I have a friend with a young son who recently went through a bitter¬† divorce because her ex-husband is a lying, cheating douche. Yes, she was stressed and yes, she asked for help, but not once did I hear her utter “FML”. She’s still adjusting and her string of bad luck recently popped up again with a parking ticket and her friend running out of gas on a busy road while they were both wearing skirts and heels. You know what she did? She laughed about it. What else is there to do really? Will crying help? How about some cursing? Ok, I like profanity and probably would have dropped the F-bomb before laughing along with her.

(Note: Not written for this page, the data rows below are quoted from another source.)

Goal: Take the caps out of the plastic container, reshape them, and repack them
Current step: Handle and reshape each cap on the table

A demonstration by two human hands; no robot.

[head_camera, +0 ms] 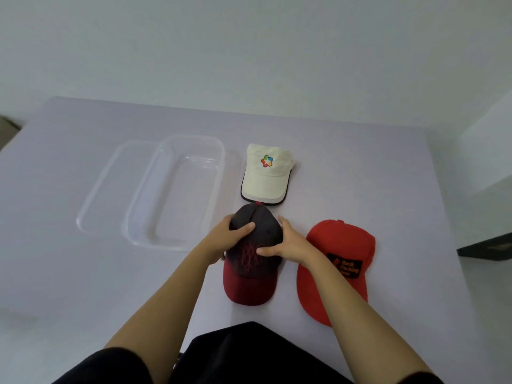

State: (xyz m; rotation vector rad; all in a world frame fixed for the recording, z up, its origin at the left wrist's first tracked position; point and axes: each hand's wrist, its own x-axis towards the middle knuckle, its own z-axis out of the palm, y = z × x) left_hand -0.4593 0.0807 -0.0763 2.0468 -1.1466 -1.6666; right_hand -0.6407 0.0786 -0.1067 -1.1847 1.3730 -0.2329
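My left grip (pixel 231 236) and right grip (pixel 289 242) both clamp the crown of the dark fabric cap with maroon brim (pixel 250 284), which sits on the pale bench (pixel 83 273) beside the clear plastic container (pixel 220 173).

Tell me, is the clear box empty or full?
Empty. The plastic container shows only its bare bottom; the white cap, red cap and dark cap sit outside it.

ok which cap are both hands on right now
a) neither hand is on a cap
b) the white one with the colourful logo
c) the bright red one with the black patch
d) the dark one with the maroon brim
d: the left hand and the right hand both grip the crown of the dark cap, while the white cap and the red cap lie untouched on the table.
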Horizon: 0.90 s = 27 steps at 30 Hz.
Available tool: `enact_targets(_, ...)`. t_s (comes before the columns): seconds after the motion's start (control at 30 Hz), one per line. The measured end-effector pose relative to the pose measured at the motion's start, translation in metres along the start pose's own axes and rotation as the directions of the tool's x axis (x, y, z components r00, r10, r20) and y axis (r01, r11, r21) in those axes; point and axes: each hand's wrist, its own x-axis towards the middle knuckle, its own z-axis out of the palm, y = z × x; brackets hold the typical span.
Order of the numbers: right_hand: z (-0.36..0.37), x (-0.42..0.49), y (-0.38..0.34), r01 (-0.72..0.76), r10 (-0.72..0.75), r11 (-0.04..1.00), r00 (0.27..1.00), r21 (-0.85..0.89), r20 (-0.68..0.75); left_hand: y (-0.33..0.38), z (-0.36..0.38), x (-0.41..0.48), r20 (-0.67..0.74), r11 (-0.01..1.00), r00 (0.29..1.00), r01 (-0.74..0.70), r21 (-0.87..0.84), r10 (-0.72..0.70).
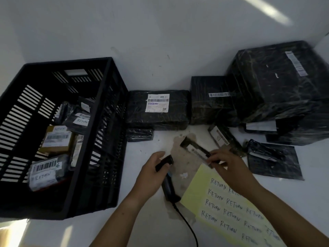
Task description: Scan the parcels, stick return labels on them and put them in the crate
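Head view: right of the black slatted plastic crate [106,111], the left hand [153,175] grips a black corded scanner [168,188], and the right hand [227,164] pinches a slim black-wrapped parcel [188,144] (white barcode label [198,152] up); I'd aim squarely and keep it flat.

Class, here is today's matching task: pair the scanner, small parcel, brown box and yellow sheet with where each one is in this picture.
Things: 1 scanner; 2 small parcel; 3 brown box; 4 yellow sheet.
Places: A in the crate; B in the right hand; C flat on the table; D in the left hand.
Pairs: 1-D, 2-B, 3-A, 4-C.
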Motion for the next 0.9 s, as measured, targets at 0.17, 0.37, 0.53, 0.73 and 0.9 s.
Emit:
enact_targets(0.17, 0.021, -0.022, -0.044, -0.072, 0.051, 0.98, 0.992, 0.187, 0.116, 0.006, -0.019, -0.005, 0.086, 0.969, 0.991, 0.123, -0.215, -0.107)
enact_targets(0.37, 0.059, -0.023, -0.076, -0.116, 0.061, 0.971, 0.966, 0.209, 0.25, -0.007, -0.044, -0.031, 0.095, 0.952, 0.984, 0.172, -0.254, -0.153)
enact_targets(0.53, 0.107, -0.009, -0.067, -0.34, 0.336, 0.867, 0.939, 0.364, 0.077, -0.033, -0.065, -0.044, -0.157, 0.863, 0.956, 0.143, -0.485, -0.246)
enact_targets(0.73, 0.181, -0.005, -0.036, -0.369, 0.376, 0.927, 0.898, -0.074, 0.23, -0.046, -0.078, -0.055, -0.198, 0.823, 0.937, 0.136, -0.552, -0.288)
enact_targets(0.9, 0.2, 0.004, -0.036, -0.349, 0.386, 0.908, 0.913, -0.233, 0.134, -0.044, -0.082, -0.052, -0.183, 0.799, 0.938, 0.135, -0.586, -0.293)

Some of you are probably thinking “Big deal. You guys had to get divorced and moved. That’s no big thing.” I agree, there are much bigger things in life than I’ve experienced. For example, a good friend of mine’s father recently found out that his cancer that he fought and beat is back and is at stage 4. Did she give up? No. Did her dad give up? No, he’s doing all he can to kick cancer’s ass again. And while I know it is eating away at my friend that this is happening to her dad and she can’t be closer to him, never once has she said, “FML”. The same goes for our front desk lady. Within a month of passing her 5 year cancer-free exam, she was diagnosed with the same stage 4 cancer that she had already beaten. She has been an inspiration with not only her positivity, but just her willingness to¬† come to work every day. No matter how tired or how worn out she is from her treatment, she is at her post smiling and greeting visitors. She is incredible.

One of my favorite volunteers also passed on the opportunity to say FML. Charlie is an 89 year old retired 3-star general that started volunteering at the museum almost 2 years ago. He has some incredible stories, but my favorite has to be how he met his wife and their incredible love story. Seriously, this is the stuff that movies are made from. Shortly before he started volunteering with us, his wife passed away from cancer after 62 years of marriage. It would have been easy for him to give up and say FML, but he didn’t. He made the choice to find something to keep himself going.

That’s the thing with FML. Once you buy into it you’ve given up your power, you’ve given up your freedom to make choices for yourself. You’ve let yourself become a victim and are willing to take what happens to you. Well, forget that! I want to be in charge of my life. So, go ahead and OMG, WTF or SMH, but this is your life. Make sure you’re going FTW!